The scientists discovered that the genetic changes most often inherited from Neanderthals were disproportionately in genes related to keratin, a component of skin and hair.
“This suggests that as humans were adapting to the non-African environment they were moving into, they may have been able to exploit adaptations that Neanderthals had already achieved,” Reich says. More work is needed, however, to show the exact biological implications of the Neanderthal keratin genes and how they differ from the versions of keratin related proteins that would have already been present in modern humans.
His group analyzed not only which Neanderthal genes remain in the human population today, but also which parts of today’s genomes lack Neanderthal genes altogether.

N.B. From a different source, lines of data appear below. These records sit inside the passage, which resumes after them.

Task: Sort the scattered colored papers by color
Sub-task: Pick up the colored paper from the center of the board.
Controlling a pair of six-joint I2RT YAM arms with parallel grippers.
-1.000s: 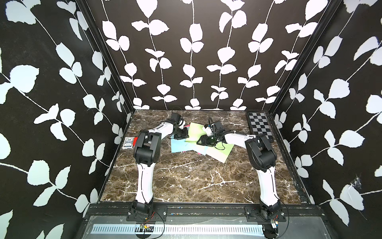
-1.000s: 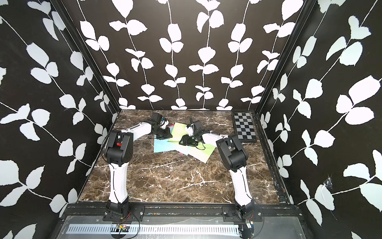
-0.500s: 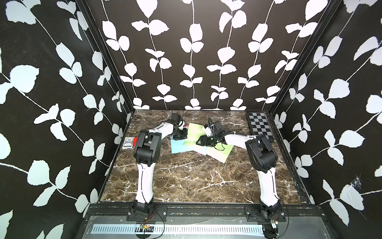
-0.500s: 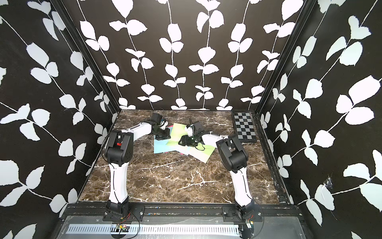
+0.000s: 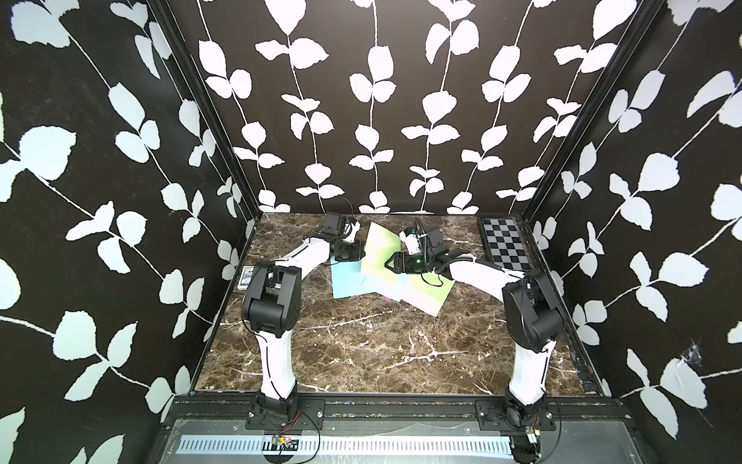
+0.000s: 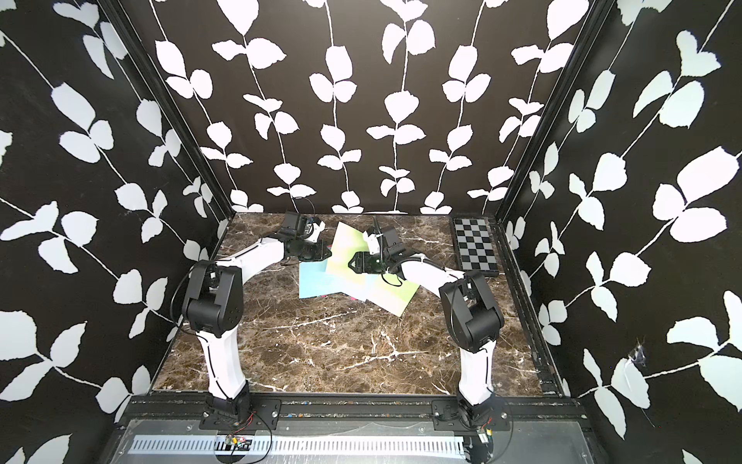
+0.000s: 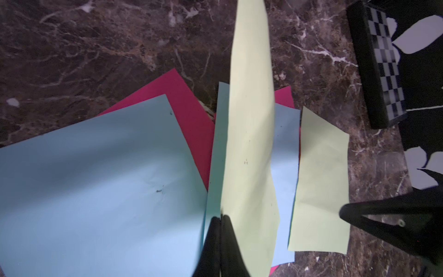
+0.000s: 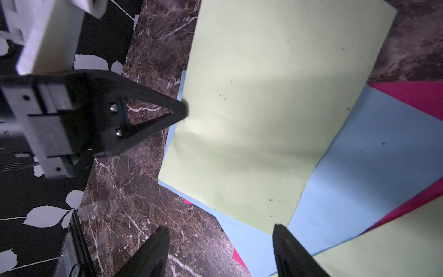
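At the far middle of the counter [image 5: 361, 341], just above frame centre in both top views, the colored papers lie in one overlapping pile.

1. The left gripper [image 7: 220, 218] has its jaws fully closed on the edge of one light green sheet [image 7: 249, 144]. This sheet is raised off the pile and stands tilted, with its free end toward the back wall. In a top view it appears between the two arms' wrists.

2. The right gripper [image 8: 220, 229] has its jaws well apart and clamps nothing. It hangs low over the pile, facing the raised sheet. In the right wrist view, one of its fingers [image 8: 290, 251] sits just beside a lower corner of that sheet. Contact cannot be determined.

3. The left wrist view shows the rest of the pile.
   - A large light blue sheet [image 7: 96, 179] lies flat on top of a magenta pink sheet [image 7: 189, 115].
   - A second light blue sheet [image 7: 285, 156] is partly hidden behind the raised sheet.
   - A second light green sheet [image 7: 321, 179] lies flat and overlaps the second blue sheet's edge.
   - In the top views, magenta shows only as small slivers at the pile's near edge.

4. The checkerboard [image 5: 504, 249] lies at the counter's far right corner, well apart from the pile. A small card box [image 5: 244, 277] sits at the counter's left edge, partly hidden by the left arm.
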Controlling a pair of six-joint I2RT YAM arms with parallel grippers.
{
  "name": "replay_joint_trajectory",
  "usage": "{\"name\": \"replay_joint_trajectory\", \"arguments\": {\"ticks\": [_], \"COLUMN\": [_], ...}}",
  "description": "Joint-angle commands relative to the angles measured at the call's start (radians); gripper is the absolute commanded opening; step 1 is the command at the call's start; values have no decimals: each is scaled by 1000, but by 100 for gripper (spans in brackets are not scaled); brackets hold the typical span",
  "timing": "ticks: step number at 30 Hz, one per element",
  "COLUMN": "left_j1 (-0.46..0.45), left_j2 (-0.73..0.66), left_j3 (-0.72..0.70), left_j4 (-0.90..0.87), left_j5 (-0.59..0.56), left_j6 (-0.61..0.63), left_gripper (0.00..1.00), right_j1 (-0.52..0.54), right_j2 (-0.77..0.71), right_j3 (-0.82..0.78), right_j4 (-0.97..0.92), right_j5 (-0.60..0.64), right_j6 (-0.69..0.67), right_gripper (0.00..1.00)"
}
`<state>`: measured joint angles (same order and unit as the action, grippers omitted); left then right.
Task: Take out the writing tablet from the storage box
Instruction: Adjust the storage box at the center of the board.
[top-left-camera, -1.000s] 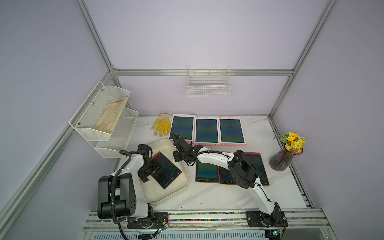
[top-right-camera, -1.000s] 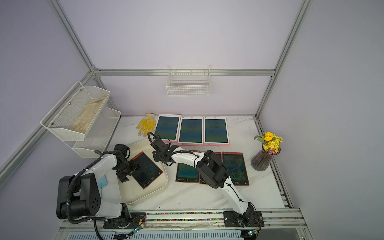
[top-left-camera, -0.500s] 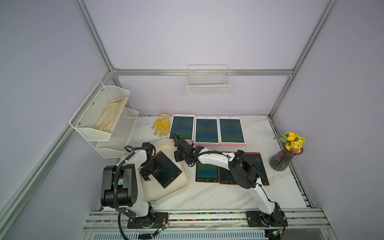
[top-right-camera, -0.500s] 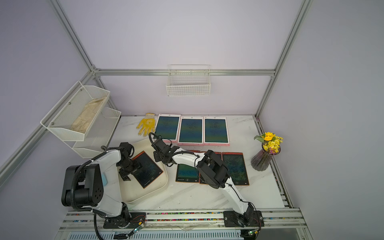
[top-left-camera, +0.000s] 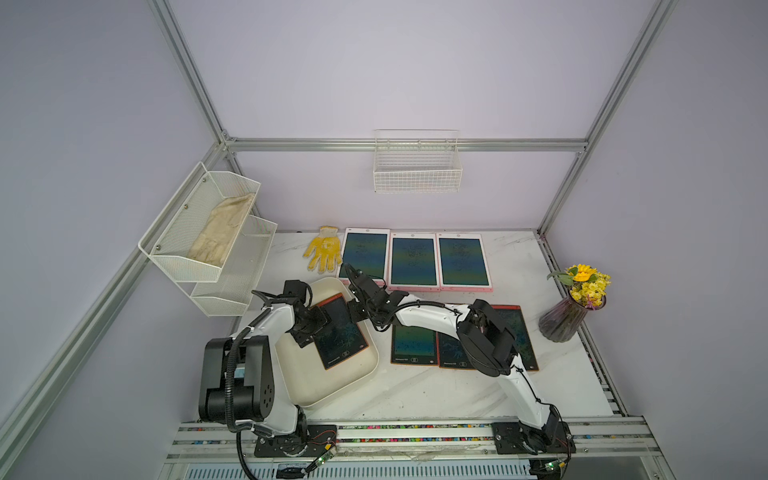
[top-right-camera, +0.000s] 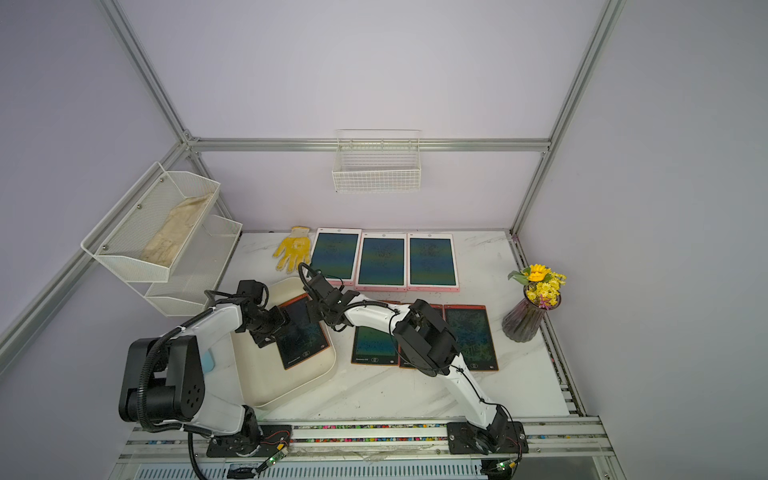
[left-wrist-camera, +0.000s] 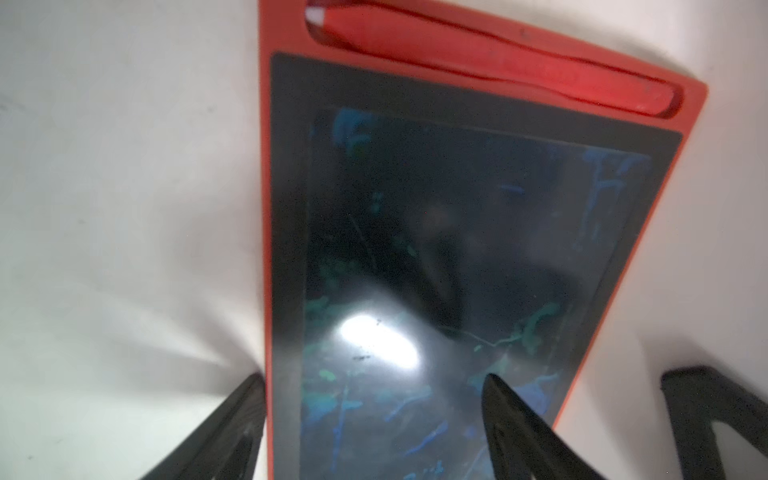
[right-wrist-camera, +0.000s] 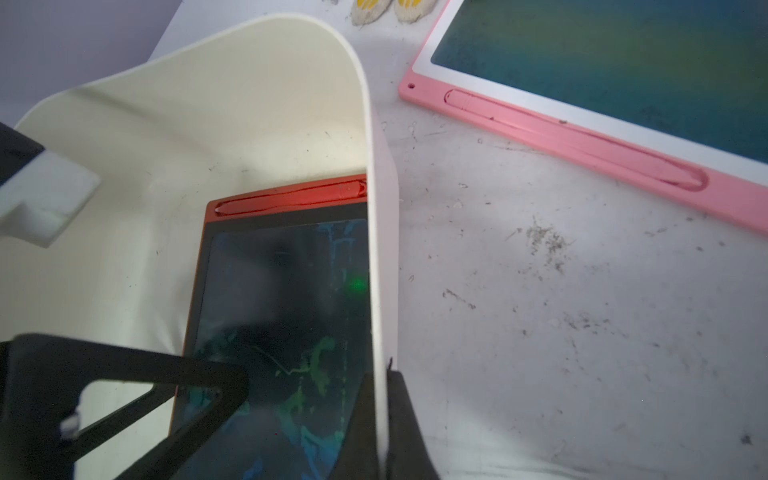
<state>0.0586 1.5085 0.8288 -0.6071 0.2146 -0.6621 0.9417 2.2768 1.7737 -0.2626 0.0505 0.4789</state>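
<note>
One writing tablet (top-left-camera: 344, 336) is laid inside the storage box (top-left-camera: 326, 386), whose wall is pinched by the jaws of the right gripper (right-wrist-camera: 380, 399). The jaws of the left gripper (left-wrist-camera: 374, 386) are spread over the tablet's edge. Three pink tablets (top-left-camera: 413, 261), a yellow glove (top-left-camera: 324, 253) and three orange tablets (top-left-camera: 413, 345), partly hidden under the right arm (top-left-camera: 428, 318), are laid nearby on the tabletop (top-left-camera: 415, 395).

Storage box (top-left-camera: 316, 386) showing plain cream-white, writing tablet (top-left-camera: 340, 332) wearing an orange-red frame — its dark screen carrying blue-green scribbles, glove (top-left-camera: 324, 253) showing yellow
</note>
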Motion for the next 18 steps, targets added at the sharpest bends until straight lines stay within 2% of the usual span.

“The most interesting findings were about the places in the genome that are devoid of Neanderthal genes—‘Neanderthal ancestry deserts’,” says Reich. “At these locations, Neanderthal genetic material was not tolerated by modern humans and removed by the action of natural selection.”
The most striking area of the human genome that lacked Neanderthal genes was the X chromosome—one of the sex chromosomes. In humans, women have two X chromosomes and men have an X and a Y chromosome. The team’s observation that the X chromosome had very little Neanderthal ancestry suggested something the scientists hadn’t predicted—a biological phenomenon called hybrid sterility. When two organisms are distantly related, Reich explains, genes related to fertility, inherited on the X chromosome, can interact poorly with genes elsewhere in the genome. The interference between the pairs of genes can render males—who only have one X chromosome—infertile.
“When you have populations that have sufficiently diverged, this male-only sterility can occur,” Reich says.
To confirm whether hybrid sterility could have occurred during the interbreeding between modern humans and Neanderthals, Reich’s team looked at whether genes expressed in the testes were more or less enriched in Neanderthal DNA. Indeed, genes important for the functioning of the testes had a particularly low inheritance of Neanderthal ancestry. The combined evidence that both the testes and the X chromosome lack Neanderthal DNA, Reich says, suggests that modern human males who inherited a Neanderthal X chromosome often may have been unable to have children, and therefore pass along this X chromosome. Today, that translates into a near-absence of Neanderthal DNA on the X chromosomes of humans.
“It tells us that when Neanderthals and modern humans met and mixed, they were at the very edge of being biologically compatible,” he says.
Further studies on the legacy of Neanderthal genes in human biology could help shed light on not only human history, but the overall biological idea of hybrid sterility.
“The other direction we want to go is to use this information as a tool for understanding human disease genes,” Reich adds. Already, the new study revealed that genetic changes that affect risk for lupus, diabetes, and Crohn’s Disease likely originate from Neanderthals.